- **Prompt**
The lines from the start of the data through the line containing "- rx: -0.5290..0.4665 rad" are to be reproduced exactly, both ends included.

[Start of Attachment]

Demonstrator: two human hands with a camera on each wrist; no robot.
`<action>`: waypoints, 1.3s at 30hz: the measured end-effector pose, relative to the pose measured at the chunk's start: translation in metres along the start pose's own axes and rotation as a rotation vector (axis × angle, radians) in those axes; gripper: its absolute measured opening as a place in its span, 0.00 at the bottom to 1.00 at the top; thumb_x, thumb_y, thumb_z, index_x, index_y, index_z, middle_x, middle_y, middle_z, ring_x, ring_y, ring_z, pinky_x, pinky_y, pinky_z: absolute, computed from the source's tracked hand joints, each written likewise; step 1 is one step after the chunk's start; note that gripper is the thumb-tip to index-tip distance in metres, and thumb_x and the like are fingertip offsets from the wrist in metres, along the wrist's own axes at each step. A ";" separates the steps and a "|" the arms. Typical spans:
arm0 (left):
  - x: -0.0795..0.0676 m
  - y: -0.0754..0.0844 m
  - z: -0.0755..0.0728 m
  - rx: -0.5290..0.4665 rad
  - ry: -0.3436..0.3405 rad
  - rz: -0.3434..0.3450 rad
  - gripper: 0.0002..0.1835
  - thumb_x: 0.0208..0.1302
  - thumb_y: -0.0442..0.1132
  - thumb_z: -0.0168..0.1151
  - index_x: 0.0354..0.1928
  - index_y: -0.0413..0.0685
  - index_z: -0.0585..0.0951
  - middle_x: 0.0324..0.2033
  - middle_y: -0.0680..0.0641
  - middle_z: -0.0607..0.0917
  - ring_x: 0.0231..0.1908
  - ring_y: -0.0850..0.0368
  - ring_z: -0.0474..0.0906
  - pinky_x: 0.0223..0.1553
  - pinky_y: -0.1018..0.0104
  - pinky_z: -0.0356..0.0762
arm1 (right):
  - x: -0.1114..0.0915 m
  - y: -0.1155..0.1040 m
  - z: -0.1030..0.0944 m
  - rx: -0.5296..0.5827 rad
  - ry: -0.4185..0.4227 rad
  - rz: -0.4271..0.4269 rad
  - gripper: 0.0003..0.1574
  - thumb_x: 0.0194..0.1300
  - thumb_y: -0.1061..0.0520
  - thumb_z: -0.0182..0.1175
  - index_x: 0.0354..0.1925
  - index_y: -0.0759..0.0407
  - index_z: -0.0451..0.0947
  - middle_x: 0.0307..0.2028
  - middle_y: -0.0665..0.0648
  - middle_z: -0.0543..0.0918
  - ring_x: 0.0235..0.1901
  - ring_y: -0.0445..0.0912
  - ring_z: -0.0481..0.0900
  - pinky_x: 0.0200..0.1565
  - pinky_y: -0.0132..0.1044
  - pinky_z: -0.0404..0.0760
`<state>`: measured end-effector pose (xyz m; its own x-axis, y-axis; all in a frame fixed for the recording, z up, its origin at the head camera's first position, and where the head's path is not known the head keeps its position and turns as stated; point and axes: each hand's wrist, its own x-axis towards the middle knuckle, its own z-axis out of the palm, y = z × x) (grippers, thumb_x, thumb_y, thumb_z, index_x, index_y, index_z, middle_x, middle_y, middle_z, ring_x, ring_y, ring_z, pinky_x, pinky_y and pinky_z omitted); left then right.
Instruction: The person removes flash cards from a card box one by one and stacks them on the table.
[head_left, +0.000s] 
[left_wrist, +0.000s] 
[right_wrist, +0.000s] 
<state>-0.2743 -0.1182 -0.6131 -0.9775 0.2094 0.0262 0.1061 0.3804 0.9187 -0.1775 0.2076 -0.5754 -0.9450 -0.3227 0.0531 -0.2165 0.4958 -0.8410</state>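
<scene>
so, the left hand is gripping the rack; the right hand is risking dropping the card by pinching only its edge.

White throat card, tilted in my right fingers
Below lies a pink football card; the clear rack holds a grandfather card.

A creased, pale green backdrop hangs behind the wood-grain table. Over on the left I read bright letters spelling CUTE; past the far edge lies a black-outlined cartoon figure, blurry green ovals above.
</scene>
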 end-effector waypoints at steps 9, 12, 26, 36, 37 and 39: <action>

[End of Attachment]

- **Answer space**
Demonstrator: two human hands with a camera on each wrist; no robot.
`<action>`: waypoints, 1.3s at 30hz: the measured end-effector pose, relative to the pose measured at the chunk's start: translation in metres along the start pose's own axes and rotation as a rotation vector (axis × angle, radians) in those axes; gripper: its absolute measured opening as a place in its span, 0.00 at the bottom to 1.00 at the top; thumb_x, thumb_y, thumb_z, index_x, index_y, index_z, middle_x, middle_y, middle_z, ring_x, ring_y, ring_z, pinky_x, pinky_y, pinky_z: absolute, computed from the source's tracked hand joints, each written likewise; step 1 is one step after the chunk's start; note that gripper is the thumb-tip to index-tip distance in metres, and thumb_x and the like are fingertip offsets from the wrist in metres, along the wrist's own axes at each step. A ";" separates the steps and a "|" the arms. Typical spans:
arm0 (left):
  - x: -0.0795..0.0676 m
  - y: -0.0754..0.0844 m
  - z: -0.0755..0.0728 m
  - rx: -0.5290..0.4665 rad

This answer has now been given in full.